→ PROVIDED MATERIAL:
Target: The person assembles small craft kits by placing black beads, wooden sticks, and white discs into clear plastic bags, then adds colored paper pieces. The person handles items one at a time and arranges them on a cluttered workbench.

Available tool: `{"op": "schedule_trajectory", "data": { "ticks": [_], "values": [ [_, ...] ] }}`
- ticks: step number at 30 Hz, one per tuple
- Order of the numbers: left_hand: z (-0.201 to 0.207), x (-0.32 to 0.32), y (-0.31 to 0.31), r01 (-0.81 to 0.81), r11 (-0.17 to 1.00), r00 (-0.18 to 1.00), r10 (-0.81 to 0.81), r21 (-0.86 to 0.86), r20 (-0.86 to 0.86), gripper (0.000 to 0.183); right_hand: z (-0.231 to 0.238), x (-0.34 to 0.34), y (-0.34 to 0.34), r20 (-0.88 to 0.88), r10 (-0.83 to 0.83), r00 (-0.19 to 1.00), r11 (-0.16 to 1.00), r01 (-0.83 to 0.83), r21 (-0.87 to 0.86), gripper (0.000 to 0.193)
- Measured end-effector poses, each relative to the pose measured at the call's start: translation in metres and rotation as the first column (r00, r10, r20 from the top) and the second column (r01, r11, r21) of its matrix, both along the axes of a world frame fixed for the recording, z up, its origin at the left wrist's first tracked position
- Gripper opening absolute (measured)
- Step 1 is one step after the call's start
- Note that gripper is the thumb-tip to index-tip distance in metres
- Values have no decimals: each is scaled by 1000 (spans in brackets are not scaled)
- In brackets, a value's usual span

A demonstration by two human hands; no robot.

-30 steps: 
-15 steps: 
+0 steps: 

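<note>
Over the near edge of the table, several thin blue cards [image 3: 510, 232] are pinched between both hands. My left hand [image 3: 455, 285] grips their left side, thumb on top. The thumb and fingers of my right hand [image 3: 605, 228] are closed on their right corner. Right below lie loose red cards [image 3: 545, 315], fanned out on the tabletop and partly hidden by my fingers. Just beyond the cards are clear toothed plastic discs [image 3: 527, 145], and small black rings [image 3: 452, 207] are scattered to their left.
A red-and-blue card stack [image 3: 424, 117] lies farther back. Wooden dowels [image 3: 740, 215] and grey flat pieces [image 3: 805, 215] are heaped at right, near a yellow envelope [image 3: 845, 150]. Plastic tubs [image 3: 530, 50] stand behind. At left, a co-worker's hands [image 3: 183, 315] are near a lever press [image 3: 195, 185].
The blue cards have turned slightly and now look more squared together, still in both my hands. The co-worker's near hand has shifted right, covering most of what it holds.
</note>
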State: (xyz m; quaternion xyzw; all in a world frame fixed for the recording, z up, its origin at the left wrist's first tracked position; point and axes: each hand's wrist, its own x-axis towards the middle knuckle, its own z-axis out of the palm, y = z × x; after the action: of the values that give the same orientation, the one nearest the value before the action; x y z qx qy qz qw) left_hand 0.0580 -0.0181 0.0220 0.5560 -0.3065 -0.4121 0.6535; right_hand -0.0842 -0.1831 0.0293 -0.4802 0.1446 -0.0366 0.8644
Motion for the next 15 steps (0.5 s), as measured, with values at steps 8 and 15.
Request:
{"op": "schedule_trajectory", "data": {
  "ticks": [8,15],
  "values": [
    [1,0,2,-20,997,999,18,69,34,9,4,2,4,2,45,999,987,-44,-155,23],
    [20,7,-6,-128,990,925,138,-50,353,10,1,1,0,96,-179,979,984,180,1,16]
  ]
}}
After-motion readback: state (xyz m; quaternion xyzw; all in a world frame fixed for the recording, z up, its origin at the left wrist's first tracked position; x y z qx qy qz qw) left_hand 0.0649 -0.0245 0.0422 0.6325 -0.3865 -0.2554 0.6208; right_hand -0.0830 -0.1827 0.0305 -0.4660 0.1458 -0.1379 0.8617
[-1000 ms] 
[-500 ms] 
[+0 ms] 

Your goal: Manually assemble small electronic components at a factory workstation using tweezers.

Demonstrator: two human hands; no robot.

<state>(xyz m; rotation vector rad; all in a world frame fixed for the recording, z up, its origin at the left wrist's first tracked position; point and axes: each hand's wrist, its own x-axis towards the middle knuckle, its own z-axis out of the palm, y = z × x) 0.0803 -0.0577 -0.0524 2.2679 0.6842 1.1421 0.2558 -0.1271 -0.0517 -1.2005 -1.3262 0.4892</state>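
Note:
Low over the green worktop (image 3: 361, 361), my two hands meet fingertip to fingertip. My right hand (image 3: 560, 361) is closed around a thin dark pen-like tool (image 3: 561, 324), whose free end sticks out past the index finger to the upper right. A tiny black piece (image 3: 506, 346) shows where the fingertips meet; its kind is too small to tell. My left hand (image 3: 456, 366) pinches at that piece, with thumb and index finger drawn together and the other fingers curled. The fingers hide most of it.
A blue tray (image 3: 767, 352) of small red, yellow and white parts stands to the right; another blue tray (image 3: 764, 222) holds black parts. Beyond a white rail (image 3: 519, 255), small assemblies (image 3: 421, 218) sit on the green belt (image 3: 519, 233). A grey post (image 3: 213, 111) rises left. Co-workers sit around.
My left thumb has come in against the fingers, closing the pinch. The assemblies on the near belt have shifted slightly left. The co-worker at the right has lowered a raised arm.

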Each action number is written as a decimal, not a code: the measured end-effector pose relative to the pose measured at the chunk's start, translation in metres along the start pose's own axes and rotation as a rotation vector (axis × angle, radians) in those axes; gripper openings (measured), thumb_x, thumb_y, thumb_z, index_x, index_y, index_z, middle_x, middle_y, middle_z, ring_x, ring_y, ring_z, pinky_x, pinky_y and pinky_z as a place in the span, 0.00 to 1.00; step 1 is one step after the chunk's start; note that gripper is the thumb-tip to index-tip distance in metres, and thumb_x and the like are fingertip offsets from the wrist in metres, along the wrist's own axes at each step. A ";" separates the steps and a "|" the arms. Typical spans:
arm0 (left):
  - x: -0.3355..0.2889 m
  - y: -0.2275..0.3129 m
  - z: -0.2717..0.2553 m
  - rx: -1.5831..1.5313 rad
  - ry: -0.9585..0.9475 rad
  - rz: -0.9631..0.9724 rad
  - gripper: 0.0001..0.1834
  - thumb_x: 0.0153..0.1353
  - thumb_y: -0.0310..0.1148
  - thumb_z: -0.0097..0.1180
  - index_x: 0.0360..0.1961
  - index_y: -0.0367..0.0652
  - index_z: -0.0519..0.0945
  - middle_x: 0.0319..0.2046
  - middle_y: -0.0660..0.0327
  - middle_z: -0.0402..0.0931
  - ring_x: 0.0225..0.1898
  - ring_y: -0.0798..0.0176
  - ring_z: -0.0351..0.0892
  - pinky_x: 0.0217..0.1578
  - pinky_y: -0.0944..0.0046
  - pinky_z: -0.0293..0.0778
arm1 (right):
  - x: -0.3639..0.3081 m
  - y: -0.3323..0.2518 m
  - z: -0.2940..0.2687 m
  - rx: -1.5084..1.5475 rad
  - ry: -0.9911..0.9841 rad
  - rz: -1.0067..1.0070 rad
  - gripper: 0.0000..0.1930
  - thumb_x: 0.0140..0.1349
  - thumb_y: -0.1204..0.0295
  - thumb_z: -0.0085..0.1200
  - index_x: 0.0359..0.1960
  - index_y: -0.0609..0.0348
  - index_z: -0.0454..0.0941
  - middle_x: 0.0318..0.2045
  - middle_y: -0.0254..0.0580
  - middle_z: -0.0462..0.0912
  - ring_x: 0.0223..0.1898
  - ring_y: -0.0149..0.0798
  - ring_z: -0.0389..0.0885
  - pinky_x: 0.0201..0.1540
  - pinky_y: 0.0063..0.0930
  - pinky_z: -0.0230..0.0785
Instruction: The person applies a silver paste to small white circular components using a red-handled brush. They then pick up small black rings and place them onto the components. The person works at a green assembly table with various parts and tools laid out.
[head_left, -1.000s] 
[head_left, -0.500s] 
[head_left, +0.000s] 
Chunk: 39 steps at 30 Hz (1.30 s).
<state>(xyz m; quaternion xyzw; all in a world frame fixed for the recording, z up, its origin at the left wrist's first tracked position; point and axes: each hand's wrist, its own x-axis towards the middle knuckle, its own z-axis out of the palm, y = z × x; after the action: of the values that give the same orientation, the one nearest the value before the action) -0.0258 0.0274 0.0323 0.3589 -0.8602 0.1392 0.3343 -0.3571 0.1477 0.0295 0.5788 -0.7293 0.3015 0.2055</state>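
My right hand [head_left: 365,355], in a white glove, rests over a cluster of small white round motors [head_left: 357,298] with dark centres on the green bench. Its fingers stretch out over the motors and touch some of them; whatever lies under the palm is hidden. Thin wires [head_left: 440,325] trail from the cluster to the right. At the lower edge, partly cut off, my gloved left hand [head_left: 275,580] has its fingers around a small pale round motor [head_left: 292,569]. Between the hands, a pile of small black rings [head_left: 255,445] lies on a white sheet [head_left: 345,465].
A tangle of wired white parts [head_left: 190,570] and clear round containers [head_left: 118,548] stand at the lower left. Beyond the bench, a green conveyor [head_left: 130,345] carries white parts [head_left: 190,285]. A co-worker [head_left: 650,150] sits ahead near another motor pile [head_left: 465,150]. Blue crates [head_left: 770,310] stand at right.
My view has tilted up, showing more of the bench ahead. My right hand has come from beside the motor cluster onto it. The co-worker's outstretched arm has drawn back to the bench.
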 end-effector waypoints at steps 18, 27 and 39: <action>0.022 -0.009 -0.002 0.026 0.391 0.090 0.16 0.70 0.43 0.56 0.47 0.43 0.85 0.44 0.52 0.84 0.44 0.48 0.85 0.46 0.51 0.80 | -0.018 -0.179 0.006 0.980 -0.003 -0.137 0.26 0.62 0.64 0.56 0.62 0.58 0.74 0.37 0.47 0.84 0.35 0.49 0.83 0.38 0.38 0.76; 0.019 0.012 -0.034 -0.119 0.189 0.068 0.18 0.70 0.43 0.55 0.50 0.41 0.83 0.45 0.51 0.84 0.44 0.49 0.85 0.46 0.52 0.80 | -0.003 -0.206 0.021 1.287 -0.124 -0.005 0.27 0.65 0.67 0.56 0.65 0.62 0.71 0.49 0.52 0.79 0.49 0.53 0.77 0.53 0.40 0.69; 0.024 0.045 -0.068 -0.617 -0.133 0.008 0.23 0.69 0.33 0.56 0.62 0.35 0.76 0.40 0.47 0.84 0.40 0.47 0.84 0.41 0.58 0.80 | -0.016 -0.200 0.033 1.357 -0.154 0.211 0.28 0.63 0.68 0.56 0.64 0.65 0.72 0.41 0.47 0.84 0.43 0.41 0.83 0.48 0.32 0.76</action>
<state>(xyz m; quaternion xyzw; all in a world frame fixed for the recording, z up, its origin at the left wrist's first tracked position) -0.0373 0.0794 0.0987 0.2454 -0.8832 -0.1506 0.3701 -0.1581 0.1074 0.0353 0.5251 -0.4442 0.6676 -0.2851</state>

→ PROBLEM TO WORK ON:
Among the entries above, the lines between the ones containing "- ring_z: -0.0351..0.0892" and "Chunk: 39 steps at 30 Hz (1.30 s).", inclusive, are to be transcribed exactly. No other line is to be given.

→ SOLUTION TO THIS EXERCISE:
  - ring_z: -0.0351..0.0892
  - pinky_x: 0.0217..0.1578
  - pinky_y: -0.0944..0.0046
  - pinky_z: -0.0293..0.0778
arm1 (right):
  - x: -0.3639..0.3081 m
  - y: -0.3323..0.2518 m
  - z: -0.2940..0.2687 m
  - rx: -1.5084..1.5475 rad
  - ry: -0.9911..0.9841 rad
  - rz: -1.0067..1.0070 rad
  - gripper: 0.0000..0.1930
  - thumb_x: 0.0140..0.1349
  - thumb_y: -0.1204..0.0295
  - thumb_z: -0.0085..0.1200
  - index_x: 0.0359..0.1960
  - index_y: -0.0609..0.0348
  - index_z: -0.0454..0.0941
  - middle_x: 0.0318..0.2045
  - middle_y: -0.0254..0.0580
  - middle_z: -0.0462..0.0912
  - ring_x: 0.0223..0.1898
  - ring_y: -0.0149..0.0798
  - ring_z: -0.0389..0.0885
  - pinky_x: 0.0201..0.1540
  - pinky_y: 0.0063..0.0930
  - pinky_z: -0.0230..0.0785
Instruction: The person applies a silver paste to small white circular components using a red-handled brush. They then pick up small black rings and place them onto the components. The person works at a green assembly table with various parts and tools laid out.
[head_left, -1.000s] 
[head_left, -0.500s] 
[head_left, +0.000s] 
Chunk: 39 steps at 30 Hz (1.30 s).

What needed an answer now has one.